● **TASK TO COMPLETE**
Only the text belongs in the answer: every line of the records below, transcribed exactly.

● **GIVEN DATA**
————

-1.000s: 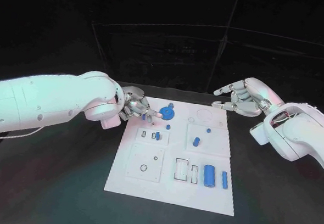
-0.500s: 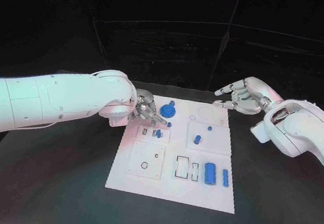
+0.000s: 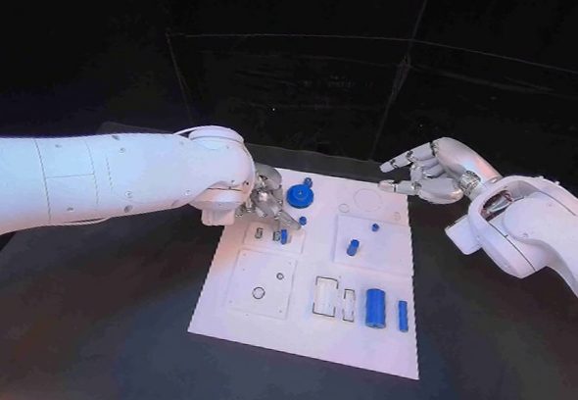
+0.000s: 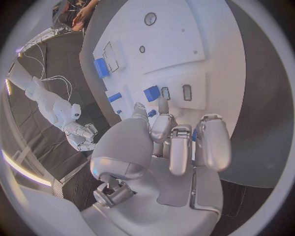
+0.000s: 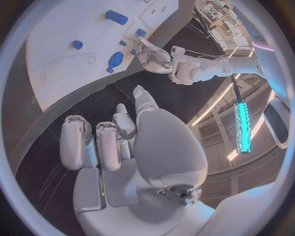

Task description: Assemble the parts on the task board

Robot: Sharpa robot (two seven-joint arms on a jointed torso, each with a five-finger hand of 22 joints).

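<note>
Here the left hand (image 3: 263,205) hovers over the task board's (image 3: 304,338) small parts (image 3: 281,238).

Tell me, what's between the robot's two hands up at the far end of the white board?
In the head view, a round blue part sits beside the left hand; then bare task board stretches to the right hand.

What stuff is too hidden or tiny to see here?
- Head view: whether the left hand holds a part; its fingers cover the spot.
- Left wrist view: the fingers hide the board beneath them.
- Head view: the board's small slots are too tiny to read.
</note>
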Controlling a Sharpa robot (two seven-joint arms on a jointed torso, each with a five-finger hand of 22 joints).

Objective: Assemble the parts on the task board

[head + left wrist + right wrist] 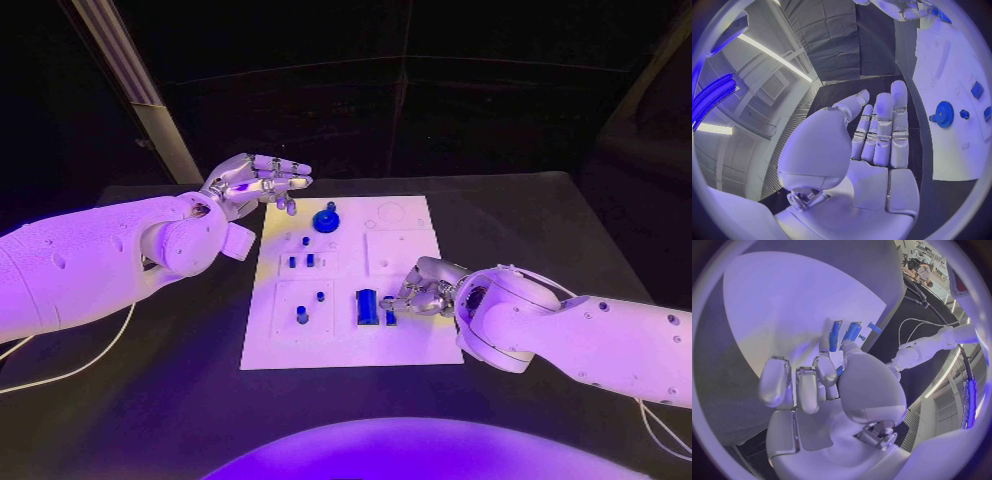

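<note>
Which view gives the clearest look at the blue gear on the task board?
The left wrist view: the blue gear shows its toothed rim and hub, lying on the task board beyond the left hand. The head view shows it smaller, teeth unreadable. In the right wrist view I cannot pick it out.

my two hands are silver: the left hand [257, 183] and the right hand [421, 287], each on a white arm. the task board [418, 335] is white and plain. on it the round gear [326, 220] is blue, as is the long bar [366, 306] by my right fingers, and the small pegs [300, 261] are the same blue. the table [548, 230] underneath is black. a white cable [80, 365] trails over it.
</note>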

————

● **ANSWER TO THIS EXERCISE**
-1.000s: 
-0.500s: 
+0.000s: 
+0.000s: 
+0.000s: 

Task description: Assemble the parts on the task board

Robot: Sharpa robot (two seven-joint arms on a jointed torso, each with a five-finger hand of 22 joints).

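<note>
Here the left hand (image 3: 263,205) hovers over the task board's (image 3: 304,338) small parts (image 3: 281,238).

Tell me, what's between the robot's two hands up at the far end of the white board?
In the head view, a round blue part sits beside the left hand; then bare task board stretches to the right hand.

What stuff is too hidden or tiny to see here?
- Head view: whether the left hand holds a part; its fingers cover the spot.
- Left wrist view: the fingers hide the board beneath them.
- Head view: the board's small slots are too tiny to read.
</note>
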Controlling a Sharpa robot (two seven-joint arms on a jointed torso, each with a five-finger hand of 22 joints).

Objective: Assemble the parts on the task board

[head + left wrist + right wrist] 

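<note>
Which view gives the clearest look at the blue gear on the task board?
The left wrist view: the blue gear shows its toothed rim and hub, lying on the task board beyond the left hand. The head view shows it smaller, teeth unreadable. In the right wrist view I cannot pick it out.

my two hands are silver: the left hand [257, 183] and the right hand [421, 287], each on a white arm. the task board [418, 335] is white and plain. on it the round gear [326, 220] is blue, as is the long bar [366, 306] by my right fingers, and the small pegs [300, 261] are the same blue. the table [548, 230] underneath is black. a white cable [80, 365] trails over it.
</note>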

The full output has already been given.